The limitations to streaming games via various services include Internet speeds, subscription costs, server overload, online latency, and licensing problems. Licensing will probably be one of the harder problems to overcome as not all companies and publishers will want to license their product. Publishers could restrict their game from being streamed through an online service because of a perceived loss in potential revenue. This could particularly impact new releases, something which could kill a game streaming service. Older games could be the answer to the licensing problem as royalties are somewhat limited and publishers will be far more willing to allow licensing of their games. Video streaming rights are negotiated for flat fees for a specified period of time. Game streaming will probably follow the same basic business model.
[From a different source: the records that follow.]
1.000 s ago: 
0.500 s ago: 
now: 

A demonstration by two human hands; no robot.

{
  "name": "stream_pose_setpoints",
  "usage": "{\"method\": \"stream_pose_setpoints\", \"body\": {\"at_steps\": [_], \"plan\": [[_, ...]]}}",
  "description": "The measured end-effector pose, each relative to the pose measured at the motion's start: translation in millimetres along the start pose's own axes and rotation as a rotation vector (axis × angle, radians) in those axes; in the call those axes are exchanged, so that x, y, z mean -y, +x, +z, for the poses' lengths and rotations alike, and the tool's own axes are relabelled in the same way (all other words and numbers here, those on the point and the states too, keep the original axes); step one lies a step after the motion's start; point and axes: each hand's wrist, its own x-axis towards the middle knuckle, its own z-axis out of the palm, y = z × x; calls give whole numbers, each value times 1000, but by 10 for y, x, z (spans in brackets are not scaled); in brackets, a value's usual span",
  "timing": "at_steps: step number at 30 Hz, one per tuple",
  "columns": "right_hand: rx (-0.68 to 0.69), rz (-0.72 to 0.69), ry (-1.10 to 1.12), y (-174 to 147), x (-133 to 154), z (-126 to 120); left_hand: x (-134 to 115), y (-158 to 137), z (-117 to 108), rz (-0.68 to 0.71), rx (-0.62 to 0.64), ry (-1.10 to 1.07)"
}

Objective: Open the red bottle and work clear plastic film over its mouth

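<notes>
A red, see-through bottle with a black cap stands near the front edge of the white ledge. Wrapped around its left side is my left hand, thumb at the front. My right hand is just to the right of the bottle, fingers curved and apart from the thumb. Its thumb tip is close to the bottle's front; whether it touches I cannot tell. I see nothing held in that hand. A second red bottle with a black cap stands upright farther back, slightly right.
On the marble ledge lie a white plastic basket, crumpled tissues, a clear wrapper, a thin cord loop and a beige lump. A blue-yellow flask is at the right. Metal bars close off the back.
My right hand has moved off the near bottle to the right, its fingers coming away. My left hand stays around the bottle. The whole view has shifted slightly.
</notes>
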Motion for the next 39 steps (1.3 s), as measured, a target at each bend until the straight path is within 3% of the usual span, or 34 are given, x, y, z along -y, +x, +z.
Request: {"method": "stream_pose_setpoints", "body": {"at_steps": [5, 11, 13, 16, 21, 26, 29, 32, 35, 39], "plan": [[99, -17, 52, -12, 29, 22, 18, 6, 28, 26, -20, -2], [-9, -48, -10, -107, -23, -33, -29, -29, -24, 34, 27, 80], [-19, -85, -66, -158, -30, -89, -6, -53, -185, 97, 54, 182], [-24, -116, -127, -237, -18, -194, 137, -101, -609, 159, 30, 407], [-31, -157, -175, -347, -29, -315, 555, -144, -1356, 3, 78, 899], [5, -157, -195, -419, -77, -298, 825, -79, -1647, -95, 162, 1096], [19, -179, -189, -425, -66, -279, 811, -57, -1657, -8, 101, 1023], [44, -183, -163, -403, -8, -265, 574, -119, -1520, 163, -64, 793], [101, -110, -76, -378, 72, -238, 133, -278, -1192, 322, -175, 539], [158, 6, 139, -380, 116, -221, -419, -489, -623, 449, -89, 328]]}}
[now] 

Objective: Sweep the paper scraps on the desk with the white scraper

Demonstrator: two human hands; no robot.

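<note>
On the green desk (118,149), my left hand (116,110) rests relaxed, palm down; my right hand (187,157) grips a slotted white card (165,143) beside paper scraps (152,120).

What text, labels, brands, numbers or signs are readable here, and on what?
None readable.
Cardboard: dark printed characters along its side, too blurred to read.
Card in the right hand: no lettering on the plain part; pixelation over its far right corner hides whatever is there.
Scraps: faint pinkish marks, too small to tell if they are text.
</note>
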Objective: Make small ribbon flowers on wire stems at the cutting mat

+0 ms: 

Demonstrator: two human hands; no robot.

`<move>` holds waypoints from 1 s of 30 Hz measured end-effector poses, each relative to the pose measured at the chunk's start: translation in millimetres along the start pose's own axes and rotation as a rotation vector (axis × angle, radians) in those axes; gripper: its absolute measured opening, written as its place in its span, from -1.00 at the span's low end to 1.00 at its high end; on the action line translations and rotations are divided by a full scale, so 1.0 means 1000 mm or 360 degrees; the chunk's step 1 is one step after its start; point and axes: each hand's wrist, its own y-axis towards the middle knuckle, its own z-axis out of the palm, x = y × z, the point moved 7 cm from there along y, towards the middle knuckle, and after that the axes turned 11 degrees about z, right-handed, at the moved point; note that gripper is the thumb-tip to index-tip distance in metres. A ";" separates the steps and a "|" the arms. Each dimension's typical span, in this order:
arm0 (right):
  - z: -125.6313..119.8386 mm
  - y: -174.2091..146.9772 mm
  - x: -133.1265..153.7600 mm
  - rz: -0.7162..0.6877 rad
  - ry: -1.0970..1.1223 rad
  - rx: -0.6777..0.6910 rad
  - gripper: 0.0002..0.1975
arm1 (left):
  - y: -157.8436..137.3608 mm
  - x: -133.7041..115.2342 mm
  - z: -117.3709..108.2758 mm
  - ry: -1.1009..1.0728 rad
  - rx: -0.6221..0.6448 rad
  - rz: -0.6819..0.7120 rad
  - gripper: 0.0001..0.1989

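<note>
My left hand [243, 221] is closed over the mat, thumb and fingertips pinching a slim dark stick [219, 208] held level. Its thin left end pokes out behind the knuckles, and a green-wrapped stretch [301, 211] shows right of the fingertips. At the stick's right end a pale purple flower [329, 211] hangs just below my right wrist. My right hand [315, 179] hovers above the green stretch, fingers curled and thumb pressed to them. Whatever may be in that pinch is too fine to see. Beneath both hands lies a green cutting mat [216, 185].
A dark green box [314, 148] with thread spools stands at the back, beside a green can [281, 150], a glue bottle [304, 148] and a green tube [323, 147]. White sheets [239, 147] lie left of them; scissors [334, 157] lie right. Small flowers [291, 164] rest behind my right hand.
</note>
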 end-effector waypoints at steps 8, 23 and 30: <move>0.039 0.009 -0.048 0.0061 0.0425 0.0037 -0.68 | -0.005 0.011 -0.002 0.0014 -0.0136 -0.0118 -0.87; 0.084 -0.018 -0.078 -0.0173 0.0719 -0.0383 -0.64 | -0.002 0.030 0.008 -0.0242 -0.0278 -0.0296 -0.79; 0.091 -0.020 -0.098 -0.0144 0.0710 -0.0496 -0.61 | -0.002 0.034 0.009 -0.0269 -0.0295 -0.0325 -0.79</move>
Licensing will probably be one of the harder problems to overcome as not all companies and publishers will want to license their product
Another problem to overcome involves internet speeds. Many locales around the world do not have the sustained speeds needed to stream games (see Netindex for worldwide averages). Obviously internet speeds are vitally important for gaming. Server overload and latency are equally important. Servers utilized by the service will need to be robust and not susceptible to lag or slow downs, something which is problematic at best. Infrastructure, both intra and inter, is probably the biggest impediment to streaming games.
The Biggest Advantage is…
The biggest advantage to streaming games is that the game can be played, in theory, on a multitude of devices, without the need for advanced hardware. Low end PCs, Macs, tablets, any console that is capable of the streaming service, etc., and can connect to a controller can play the streamed game. In essence, the streaming game would be akin to a video streamed via a service similar to Netflix. The need for higher and higher end gaming systems would become passé.
The biggest advantage to streaming games is that the game can be played, in theory, on a multitude of devices, without the need for advanced hardware
Unlike other industries, particularly movies, music, and television, gaming has not kept up with the vigorous streaming business. Business models are robust for movies, TV and music, but gaming has not kept up. Digital gaming downloads and other related internet have lagged far behind the rest of the entertainment industry. Unfortunately, potential internet streaming of games is far more dependent on infrastructure than anything else. Because video streaming is largely passive, the need for infrastructure is not as imperative. Unfortunately for streaming, gaming is entirely dependent on the depression of a button being registered nearly immediately within the gaming software, then being registered within the hardware, and being translated into action within the game. Streaming the game over the internet, with the inherent problems of lag and infrastructure, could be problematic. If Microsoft can overcome these problems with their DeLorean concept, it could revolutionize the gaming industry.